So the Shermans have four children, and they have all
got their own sort of individual stories about their relationship
(29:12):
with their parents and their parents' money. Can you just
talk us through the four kids and sort of at
the time of Barry and Honey's death, while some of
them perhaps have been considered as potential suspects.
Speaker 2 (29:25):
Yeah, So the first child Blarren is Lauren in the
nineteen seventies, and Lauren is the only one who is
a biological child of both Barry and Honey. Honey had
a series of miscarriages leading up to Lauren's birth and after,
and so they made the determination that they would try surrogacy,
which was quite new to Canada in the late seventies
(29:47):
early eighties. Bury, through some lawyer, I think, found three
different women in the United States, three different states, and
those are the mothers. I don't know who they are.
There's a lot of tension over the years between Honey
and her kids, and they would say to her very
meanly at times, you're not our mother, and in three
(30:09):
of them that was the truth. Biologically, the pecking order
in the family was Barry first, the four kids, and
then Honey, and so the kids all got different money.

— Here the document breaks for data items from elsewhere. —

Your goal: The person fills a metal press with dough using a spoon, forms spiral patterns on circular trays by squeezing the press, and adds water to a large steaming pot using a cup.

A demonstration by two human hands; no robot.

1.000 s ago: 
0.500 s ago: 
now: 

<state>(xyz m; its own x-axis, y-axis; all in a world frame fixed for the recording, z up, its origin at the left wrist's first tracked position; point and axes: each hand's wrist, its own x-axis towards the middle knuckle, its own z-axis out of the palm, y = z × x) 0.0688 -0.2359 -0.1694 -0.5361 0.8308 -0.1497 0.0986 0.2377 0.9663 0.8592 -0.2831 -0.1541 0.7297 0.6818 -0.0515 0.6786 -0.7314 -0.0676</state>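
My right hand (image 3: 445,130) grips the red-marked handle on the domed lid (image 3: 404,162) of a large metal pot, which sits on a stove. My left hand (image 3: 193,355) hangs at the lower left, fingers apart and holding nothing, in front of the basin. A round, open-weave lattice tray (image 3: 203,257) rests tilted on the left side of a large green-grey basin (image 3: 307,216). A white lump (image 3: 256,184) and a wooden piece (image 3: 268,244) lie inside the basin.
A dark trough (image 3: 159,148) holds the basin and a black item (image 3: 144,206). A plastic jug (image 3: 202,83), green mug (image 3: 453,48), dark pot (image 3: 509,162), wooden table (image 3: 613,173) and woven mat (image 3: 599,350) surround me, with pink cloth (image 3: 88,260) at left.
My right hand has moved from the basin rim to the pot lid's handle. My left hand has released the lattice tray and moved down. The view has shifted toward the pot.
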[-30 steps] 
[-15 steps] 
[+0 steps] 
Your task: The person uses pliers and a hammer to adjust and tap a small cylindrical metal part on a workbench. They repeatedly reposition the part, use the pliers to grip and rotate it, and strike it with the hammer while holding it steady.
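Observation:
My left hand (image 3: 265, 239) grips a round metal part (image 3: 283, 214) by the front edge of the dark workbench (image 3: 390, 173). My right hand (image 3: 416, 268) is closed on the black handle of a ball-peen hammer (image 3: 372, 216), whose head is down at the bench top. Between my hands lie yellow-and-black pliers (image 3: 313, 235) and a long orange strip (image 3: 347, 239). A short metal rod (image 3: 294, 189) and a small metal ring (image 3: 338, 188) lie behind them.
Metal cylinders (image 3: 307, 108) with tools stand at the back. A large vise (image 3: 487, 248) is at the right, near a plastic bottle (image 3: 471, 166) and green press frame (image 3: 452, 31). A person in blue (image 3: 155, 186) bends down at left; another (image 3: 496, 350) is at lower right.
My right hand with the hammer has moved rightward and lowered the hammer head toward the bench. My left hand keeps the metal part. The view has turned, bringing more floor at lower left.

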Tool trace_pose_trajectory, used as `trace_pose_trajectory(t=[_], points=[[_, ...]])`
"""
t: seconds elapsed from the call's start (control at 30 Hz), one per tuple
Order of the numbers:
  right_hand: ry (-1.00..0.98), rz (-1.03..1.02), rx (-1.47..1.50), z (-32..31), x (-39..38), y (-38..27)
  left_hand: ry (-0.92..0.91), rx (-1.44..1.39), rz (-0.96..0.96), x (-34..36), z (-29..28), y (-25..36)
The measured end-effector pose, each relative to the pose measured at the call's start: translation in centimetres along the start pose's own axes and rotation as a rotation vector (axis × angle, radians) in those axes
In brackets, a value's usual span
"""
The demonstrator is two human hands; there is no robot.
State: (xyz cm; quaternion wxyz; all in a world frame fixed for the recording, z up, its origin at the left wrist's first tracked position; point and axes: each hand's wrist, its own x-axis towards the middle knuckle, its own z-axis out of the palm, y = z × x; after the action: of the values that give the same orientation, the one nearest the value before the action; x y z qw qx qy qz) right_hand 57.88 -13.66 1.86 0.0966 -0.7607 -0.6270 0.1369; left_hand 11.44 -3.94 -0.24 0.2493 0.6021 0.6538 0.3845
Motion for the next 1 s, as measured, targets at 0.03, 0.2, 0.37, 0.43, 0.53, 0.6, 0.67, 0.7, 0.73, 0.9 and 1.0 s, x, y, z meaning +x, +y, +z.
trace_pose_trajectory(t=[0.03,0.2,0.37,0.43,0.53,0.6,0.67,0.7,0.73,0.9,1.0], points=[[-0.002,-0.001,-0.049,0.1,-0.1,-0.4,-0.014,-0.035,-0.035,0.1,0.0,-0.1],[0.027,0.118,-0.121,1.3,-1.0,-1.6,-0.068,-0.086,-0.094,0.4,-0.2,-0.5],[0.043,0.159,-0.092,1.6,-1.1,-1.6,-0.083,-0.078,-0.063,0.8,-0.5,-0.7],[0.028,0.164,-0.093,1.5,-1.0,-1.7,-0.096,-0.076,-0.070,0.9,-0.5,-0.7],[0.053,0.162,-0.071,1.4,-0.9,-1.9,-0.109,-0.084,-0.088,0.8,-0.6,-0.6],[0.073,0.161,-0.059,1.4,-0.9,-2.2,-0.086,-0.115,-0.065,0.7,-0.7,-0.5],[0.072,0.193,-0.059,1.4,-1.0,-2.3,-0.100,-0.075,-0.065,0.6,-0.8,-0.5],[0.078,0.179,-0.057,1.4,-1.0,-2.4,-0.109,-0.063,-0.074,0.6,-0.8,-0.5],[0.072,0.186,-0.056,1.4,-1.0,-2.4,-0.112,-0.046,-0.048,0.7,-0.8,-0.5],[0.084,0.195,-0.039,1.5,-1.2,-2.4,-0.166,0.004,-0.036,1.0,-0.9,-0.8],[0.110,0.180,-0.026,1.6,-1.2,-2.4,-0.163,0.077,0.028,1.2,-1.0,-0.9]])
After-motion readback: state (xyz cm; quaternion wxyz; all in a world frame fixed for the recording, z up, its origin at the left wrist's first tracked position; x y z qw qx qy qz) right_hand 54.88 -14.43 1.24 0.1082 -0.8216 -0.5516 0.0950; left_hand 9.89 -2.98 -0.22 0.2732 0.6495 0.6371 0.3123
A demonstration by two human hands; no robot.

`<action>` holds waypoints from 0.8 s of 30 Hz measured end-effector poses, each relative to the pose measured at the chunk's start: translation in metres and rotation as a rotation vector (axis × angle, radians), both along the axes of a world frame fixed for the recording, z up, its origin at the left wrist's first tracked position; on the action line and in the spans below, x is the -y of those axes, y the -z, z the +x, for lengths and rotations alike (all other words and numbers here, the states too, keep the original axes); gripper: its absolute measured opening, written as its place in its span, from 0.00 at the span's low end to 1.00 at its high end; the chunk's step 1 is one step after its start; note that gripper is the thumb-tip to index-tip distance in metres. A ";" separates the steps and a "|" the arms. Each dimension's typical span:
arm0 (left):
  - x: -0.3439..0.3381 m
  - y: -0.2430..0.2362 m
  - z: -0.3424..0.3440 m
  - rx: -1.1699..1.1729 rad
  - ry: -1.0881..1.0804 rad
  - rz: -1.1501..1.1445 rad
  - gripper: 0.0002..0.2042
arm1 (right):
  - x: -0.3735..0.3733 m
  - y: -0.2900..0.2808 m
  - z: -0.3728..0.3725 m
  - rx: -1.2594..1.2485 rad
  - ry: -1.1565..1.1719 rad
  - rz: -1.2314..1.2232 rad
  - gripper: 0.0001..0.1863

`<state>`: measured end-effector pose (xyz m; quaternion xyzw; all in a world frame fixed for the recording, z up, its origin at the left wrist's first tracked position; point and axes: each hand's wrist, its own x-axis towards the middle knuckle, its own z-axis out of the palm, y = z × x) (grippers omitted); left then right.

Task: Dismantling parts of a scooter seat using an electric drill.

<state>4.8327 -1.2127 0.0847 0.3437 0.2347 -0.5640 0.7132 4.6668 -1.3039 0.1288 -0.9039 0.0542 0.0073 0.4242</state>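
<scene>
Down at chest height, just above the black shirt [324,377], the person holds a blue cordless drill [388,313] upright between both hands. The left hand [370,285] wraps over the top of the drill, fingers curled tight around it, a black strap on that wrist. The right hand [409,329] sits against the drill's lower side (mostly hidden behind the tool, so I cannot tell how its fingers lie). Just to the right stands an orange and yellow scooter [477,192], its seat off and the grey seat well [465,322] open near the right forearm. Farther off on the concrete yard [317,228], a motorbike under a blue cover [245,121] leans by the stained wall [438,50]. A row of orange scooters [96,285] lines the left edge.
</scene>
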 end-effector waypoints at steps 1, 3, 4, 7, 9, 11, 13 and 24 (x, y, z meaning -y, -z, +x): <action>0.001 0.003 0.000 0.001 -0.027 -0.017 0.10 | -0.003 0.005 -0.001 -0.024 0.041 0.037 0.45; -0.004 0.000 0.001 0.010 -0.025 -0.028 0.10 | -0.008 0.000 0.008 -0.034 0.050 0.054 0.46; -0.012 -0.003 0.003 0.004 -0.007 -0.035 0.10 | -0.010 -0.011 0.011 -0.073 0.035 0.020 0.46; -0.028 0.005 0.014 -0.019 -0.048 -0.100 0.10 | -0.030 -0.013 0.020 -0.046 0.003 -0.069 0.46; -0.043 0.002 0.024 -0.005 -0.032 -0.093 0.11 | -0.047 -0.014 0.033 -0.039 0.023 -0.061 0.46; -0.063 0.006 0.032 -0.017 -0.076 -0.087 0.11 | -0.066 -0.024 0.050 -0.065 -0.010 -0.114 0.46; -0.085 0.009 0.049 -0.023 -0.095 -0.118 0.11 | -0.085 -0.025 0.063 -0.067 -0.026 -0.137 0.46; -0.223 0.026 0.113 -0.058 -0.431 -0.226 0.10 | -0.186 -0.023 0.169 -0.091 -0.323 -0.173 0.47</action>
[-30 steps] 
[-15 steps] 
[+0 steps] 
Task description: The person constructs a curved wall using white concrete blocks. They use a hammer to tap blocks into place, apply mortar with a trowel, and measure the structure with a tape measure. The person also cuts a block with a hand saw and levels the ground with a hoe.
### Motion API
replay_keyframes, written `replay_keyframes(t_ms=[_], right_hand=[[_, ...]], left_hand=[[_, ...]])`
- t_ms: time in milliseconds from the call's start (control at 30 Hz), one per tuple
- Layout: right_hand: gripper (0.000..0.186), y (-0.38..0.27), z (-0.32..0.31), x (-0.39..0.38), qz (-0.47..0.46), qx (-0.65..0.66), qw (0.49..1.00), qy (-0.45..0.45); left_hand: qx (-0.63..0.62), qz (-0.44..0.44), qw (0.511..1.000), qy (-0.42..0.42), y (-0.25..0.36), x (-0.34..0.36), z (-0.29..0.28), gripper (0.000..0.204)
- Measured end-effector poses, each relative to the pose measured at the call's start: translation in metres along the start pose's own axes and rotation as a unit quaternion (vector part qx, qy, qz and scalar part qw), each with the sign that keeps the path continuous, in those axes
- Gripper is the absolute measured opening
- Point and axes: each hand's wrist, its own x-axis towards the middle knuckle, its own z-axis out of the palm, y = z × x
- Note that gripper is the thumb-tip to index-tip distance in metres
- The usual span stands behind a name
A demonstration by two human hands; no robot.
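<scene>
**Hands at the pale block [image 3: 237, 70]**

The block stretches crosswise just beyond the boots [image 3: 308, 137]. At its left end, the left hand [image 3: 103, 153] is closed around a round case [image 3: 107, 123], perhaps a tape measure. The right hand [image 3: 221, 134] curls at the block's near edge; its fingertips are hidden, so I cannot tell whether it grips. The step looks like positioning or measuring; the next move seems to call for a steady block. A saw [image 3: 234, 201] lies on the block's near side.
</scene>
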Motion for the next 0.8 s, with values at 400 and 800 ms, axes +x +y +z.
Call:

The two eldest, Lauren and Jonathan, got more than the
two youngest. One of the two youngest doesn't have a
(30:31):
great interest in money. The other one probably would have
liked to get some more. One of the sisters and
this has caused a big rift in the family Alexandra.
She has told police that she believes her brother, Jonathan
is somehow involved. Jonathan's an interesting gentleman. At the time,
he was thirty five when this happened. He was the
(30:53):
only one of the Shermans that had an interest in business.
He did not want to work in the pharmaceutical business.
He wanted to have his own business, and he chose
the personal self storage industry. He has a company called
Green Storage and Barry we call the Bank of Barry.
What I've heard is called the Bank of Berry funded
him well over one hundred million dollars over the years.
(31:16):
And these storage companies are you see them around Ontario.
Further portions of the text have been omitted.